Try it: Tally the lines below containing "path" and report only the total.

((

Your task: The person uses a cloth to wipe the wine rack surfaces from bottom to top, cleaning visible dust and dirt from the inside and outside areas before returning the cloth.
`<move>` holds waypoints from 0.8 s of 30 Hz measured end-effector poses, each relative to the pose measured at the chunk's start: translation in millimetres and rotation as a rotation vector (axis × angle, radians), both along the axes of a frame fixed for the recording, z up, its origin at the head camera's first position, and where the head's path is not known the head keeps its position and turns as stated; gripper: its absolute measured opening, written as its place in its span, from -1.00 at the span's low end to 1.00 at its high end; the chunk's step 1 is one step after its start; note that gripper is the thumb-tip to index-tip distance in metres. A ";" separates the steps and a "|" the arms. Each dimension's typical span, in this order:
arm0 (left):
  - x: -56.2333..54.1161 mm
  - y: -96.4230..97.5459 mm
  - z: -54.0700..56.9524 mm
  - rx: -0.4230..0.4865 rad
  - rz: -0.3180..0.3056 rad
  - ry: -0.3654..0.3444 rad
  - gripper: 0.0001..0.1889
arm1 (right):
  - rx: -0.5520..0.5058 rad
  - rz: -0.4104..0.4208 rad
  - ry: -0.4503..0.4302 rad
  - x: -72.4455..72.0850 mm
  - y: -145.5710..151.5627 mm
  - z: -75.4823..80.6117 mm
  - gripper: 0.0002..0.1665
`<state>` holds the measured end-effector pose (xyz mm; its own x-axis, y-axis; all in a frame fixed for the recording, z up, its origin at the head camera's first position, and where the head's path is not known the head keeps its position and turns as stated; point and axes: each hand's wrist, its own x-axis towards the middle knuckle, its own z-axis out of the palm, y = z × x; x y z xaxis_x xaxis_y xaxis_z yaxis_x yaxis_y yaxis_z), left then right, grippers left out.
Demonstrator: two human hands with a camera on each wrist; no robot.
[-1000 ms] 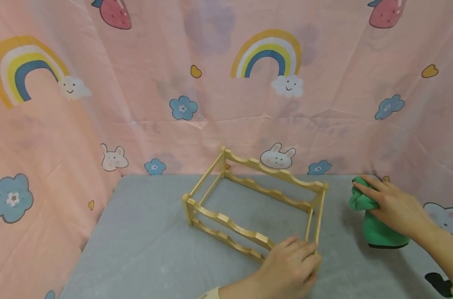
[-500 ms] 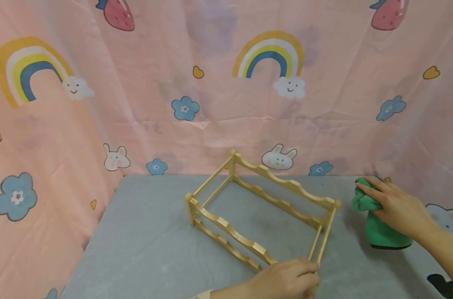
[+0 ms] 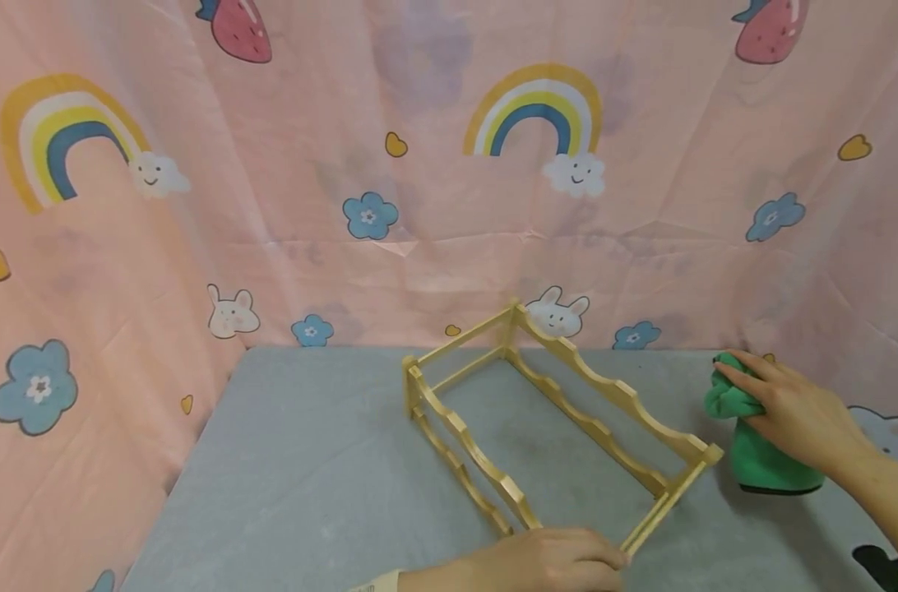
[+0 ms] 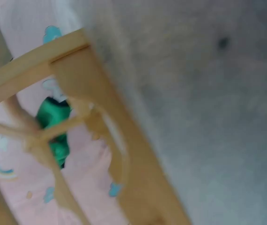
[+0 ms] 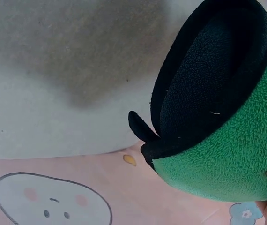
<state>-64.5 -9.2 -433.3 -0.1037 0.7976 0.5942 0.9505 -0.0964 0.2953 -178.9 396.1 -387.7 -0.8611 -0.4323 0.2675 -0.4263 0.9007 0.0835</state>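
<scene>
Left hand (image 3: 541, 563), fingers curled, grips rack (image 3: 625, 396) at its near corner; long axis runs away leftward. Right hand (image 3: 812, 423), clear of rack, clasps cloth (image 3: 770, 464).

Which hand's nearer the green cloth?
Right. The right hand grips the green cloth by its bunched upper part; the left hand is away from it, holding the near corner of the scalloped wooden rack.

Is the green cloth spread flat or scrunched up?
Scrunched up. The green cloth is bunched in the right hand, and its black edge curves round a hollow.
</scene>
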 end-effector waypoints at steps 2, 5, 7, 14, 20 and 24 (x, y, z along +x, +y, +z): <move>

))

Result for this exercise: 2